The task: Return the entire listing, word for word.
*** Information supplied Section Begins ***
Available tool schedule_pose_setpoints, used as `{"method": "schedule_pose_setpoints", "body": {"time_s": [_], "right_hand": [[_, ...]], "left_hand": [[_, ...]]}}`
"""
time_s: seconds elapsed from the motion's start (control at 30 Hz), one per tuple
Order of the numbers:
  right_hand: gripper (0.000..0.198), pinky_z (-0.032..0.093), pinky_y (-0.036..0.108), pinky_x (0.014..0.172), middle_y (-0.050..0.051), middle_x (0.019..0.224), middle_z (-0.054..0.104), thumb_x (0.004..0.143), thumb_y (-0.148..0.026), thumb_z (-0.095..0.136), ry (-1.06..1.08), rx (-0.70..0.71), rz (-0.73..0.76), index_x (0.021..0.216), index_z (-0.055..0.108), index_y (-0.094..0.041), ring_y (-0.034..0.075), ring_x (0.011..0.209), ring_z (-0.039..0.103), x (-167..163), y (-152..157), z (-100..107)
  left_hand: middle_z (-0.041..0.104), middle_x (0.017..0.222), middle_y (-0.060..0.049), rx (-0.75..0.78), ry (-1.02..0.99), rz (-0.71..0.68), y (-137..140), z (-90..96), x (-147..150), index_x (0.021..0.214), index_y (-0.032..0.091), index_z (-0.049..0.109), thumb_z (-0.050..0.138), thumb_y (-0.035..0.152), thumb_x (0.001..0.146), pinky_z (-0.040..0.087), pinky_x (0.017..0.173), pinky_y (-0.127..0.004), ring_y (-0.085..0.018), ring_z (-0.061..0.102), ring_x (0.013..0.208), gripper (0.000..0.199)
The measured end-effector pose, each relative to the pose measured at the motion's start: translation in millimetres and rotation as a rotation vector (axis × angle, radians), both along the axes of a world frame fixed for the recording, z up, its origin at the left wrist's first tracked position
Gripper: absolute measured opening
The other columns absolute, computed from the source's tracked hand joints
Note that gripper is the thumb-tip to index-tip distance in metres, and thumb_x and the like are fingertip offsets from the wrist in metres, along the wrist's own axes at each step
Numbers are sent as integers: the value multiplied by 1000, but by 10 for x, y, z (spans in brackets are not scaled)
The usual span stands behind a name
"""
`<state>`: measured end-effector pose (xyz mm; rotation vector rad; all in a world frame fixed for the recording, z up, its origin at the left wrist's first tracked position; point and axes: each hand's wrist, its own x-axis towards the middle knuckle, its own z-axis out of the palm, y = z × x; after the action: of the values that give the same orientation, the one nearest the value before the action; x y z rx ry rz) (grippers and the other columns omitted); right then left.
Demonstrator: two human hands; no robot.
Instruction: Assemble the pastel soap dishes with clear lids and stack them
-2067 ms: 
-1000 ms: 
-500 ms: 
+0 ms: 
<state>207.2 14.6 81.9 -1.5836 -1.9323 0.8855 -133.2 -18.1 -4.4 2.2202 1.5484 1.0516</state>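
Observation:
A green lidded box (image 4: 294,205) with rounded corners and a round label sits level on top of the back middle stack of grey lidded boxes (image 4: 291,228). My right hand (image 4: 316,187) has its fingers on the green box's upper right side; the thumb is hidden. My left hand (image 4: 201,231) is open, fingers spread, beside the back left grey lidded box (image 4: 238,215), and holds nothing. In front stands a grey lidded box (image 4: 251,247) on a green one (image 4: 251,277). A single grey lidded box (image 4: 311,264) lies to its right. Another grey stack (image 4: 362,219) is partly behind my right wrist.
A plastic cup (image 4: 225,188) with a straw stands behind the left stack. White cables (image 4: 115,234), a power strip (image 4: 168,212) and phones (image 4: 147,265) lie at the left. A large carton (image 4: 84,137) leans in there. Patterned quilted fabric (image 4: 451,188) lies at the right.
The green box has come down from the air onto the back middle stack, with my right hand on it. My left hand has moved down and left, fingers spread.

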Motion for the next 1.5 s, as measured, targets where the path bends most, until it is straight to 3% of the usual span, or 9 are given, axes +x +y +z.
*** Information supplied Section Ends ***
Written reply:
Available tool schedule_pose_setpoints, used as `{"method": "schedule_pose_setpoints", "body": {"time_s": [_], "right_hand": [[_, ...]], "left_hand": [[_, ...]]}}`
"""
time_s: seconds elapsed from the motion's start (control at 30 Hz), one per tuple
Order of the numbers:
  right_hand: gripper (0.000..0.198), pinky_z (-0.032..0.093), pinky_y (-0.036..0.108), pinky_x (0.014..0.172), middle_y (-0.050..0.051), middle_x (0.019..0.224), middle_z (-0.054..0.104), thumb_x (0.004..0.143), thumb_y (-0.148..0.026), thumb_z (-0.095..0.136), ry (-1.06..1.08), rx (-0.70..0.71), rz (-0.73..0.76), index_x (0.021..0.216), index_z (-0.055..0.108), index_y (-0.094..0.041), ring_y (-0.034..0.075), ring_x (0.011..0.209), ring_z (-0.039..0.103), x (-167..163), y (-152..157), z (-100..107)
  left_hand: middle_z (-0.041..0.104), middle_x (0.017..0.222), middle_y (-0.060..0.049), rx (-0.75..0.78), ry (-1.02..0.99), rz (-0.71..0.68), y (-137..140), z (-90..96), x (-147..150), index_x (0.021..0.214), index_y (-0.032..0.091), index_z (-0.049..0.109), thumb_z (-0.050..0.138), thumb_y (-0.035..0.152), thumb_x (0.001..0.146), pinky_z (-0.040..0.087), pinky_x (0.017..0.173), pinky_y (-0.127..0.004), ring_y (-0.085..0.018), ring_z (-0.061..0.102), ring_x (0.013..0.208), gripper (0.000..0.199)
The measured end-effector pose, each relative to the pose measured at the motion's start: translation in millimetres and rotation as a rotation vector (axis × angle, radians), both along the axes of a world frame fixed for the recording, z up, its origin at the left wrist's first tracked position
Gripper: absolute measured opening
The other columns absolute, computed from the source's tracked hand joints
Note that gripper is the thumb-tip to index-tip distance in metres, and thumb_x and the like are fingertip offsets from the wrist in metres, along the wrist's own axes at each step
Numbers are sent as integers: the value multiplied by 1000, but by 10 for x, y, z (spans in brackets are not scaled)
The usual span stands behind a name
"""
`<state>`: measured end-effector pose (xyz mm; rotation vector rad; all in a world frame fixed for the recording, z up, its origin at the left wrist's first tracked position; point and axes: each hand's wrist, its own x-axis towards the middle knuckle, its own z-axis out of the palm, y = z × x; after the action: of the values that give the same orientation, the one nearest the value before the action; x y z rx ry rz) (grippers and the other columns omitted); right then left.
Demonstrator: two human hands; no robot.
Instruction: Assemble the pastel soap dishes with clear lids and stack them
-2067 ms: 
-1000 ms: 
-500 ms: 
+0 ms: 
<state>207.2 14.6 81.9 -1.5836 -1.9323 0.8855 -133.2 -18.1 -4.4 2.2202 1.5484 1.0516</state>
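Observation:
A green lidded box (image 4: 294,205) with rounded corners and a round label sits level on top of the back middle stack of grey lidded boxes (image 4: 291,228). My right hand (image 4: 316,187) has its fingers on the green box's upper right side; the thumb is hidden. My left hand (image 4: 201,231) is open, fingers spread, beside the back left grey lidded box (image 4: 238,215), and holds nothing. In front stands a grey lidded box (image 4: 251,247) on a green one (image 4: 251,277). A single grey lidded box (image 4: 311,264) lies to its right. Another grey stack (image 4: 362,219) is partly behind my right wrist.
A plastic cup (image 4: 225,188) with a straw stands behind the left stack. White cables (image 4: 115,234), a power strip (image 4: 168,212) and phones (image 4: 147,265) lie at the left. A large carton (image 4: 84,137) leans in there. Patterned quilted fabric (image 4: 451,188) lies at the right.
The green box has come down from the air onto the back middle stack, with my right hand on it. My left hand has moved down and left, fingers spread.
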
Motion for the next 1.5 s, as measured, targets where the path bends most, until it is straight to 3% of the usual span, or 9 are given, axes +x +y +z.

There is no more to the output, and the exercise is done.